• [Action item]: Filter the entries and keep only the lines where the string "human" appears.

• [Provided entries]:
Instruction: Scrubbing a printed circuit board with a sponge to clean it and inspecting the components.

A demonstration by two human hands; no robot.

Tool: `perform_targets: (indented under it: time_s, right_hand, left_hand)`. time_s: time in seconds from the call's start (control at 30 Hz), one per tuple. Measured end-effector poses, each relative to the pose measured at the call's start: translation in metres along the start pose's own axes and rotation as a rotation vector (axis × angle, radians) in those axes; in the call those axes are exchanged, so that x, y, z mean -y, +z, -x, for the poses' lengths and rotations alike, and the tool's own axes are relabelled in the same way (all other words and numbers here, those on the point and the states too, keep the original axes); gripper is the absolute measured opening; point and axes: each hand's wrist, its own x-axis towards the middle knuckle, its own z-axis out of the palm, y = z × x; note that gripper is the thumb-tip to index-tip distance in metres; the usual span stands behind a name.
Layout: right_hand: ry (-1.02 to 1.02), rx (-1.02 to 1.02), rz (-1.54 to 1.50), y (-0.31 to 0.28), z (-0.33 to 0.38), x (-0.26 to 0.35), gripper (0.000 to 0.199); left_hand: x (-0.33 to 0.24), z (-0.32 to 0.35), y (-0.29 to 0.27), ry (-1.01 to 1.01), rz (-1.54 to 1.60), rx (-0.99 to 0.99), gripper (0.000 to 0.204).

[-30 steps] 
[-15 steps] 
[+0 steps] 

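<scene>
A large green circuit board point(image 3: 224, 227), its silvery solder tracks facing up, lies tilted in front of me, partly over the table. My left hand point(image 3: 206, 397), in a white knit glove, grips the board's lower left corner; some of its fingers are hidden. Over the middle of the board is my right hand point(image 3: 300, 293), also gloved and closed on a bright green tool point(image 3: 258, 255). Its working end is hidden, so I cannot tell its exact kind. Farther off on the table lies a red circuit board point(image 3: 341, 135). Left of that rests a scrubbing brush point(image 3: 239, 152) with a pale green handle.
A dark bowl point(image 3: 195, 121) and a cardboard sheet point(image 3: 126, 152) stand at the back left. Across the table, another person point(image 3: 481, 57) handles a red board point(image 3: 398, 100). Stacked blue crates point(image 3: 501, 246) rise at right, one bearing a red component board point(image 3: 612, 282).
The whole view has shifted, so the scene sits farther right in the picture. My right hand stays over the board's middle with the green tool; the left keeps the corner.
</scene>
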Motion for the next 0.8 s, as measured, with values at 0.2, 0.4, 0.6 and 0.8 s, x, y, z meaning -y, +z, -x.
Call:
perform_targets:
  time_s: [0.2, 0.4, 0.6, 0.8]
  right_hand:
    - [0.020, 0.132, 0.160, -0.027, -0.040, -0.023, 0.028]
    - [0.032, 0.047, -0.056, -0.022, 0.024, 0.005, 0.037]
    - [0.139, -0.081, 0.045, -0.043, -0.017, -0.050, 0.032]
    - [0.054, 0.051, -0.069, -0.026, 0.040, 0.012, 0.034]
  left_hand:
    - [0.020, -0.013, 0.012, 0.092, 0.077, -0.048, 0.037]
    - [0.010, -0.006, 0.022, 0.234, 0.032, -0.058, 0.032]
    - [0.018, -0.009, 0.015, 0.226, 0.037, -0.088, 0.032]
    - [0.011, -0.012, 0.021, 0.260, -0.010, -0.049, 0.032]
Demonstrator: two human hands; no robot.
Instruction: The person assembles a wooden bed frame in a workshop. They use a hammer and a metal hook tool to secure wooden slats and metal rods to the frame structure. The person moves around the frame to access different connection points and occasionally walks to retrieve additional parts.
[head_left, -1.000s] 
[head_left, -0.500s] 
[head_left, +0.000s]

• [Response to the exercise]:
A demonstration by two human hands; no robot.
Demonstrator: two human hands; no robot.

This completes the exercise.